Dataset section
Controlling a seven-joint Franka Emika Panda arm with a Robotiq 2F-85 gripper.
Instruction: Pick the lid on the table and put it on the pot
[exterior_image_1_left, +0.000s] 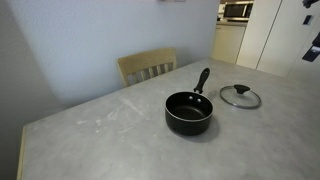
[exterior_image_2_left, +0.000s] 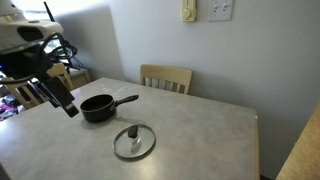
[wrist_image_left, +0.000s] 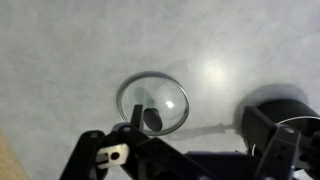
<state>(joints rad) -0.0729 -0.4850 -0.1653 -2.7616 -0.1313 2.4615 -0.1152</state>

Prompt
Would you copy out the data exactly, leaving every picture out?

Response
Controlling a seven-joint Franka Emika Panda arm with a Robotiq 2F-85 gripper.
Instruction: Pick the lid on the table and put it on the pot
[exterior_image_1_left, +0.000s] 
[exterior_image_2_left, +0.000s] 
[wrist_image_left, +0.000s] 
<state>(joints rad) -0.0729 -0.4850 -0.1653 -2.7616 -0.1313 2.4615 -0.1152</state>

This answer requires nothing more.